Space is a strategic sector for the EU with various positive spillover effects on the entire economy, contributing to job creation, economic growth and EU security. Access to space is a key enabler and indispensable element in the overall space value chain: without access, there is no space policy.
In line with the Space Strategy for Europe (COM(2016)705), ensuring independent, reliable and cost-effective access to space is a political imperative for the EU. The EU must indeed ensure and maintain its autonomy of decision and not depend on conditions imposed by others, in particular for the implementation of EU Space Programmes such as EU flagships Galileo and Copernicus, but also for research projects funded by the European Union Research Framework Programmes.
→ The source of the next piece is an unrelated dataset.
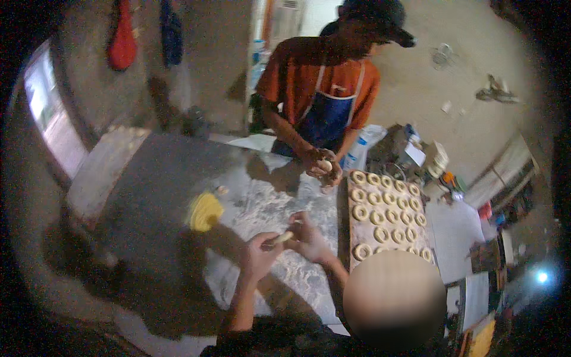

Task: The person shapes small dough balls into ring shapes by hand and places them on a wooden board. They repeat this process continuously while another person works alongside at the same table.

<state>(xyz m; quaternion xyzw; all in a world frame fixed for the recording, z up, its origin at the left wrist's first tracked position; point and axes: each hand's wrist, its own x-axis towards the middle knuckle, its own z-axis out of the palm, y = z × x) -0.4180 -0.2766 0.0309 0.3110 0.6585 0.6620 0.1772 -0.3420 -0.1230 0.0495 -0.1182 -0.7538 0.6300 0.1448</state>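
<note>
While left hand (260, 257) grips dough strip (283, 238) above floured table (262, 201), right hand (310, 243) meets its right end, grip unclear. I judge shaping step; next move probably calls for curling strip into ring, like dough rings (385, 215) on tray (364, 231) at right.

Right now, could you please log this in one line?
left hand: holding dough strip; right hand: at its end; dough rings: on board

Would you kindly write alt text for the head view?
The left hand holds a small, pale dough piece, the right hand at its other end, above a floured grey table. Rightward, a brownish board bears rows of pale dough rings; opposite stands a co-worker in orange shirt, blue apron.
</note>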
For cost effectiveness and sustainability of access to space capacities, it is indispensable for the EU industry to rely on a global commercial market as European institutional market of launch services is too limited in demand.
In support of this goal of having independent and guaranteed access to space, the EU seeks, in coordination with European Space Agency (ESA), to foster and ensure the availability of European space transportation capabilities that are reliable, efficient, affordable, innovative and competitive.
The EU ambition is to act as a smart customer of reliable and cost-effective European launcher solutions, foster research and innovation in technology, support European critical and strategic test and launch infrastructure. Over the next 10-15 years, the EU aims to launch more than 30 satellites for its Galileo and Copernicus space infrastructure. Using the new European-made launchers – Ariane 6 and Vega C – will contribute to the EU objectives of ensuring independent, reliable and cost-effective access to space.
The EU also supports and will reinforce EU capacity to access space through research and innovation actions to strengthen the supply of European launch services and improve EU industry competitiveness, such as support to digitalisation and development of new concepts (e.g. re-usability, in-orbit servicing, micro-launchers). For example, in June 2018 the EU launched an inducement prize for a low-cost access to European space infrastructure and services solution dedicated to light satellites. The EU also supports regular opportunities for European in-orbit validation services for new technologies and products to be used in space.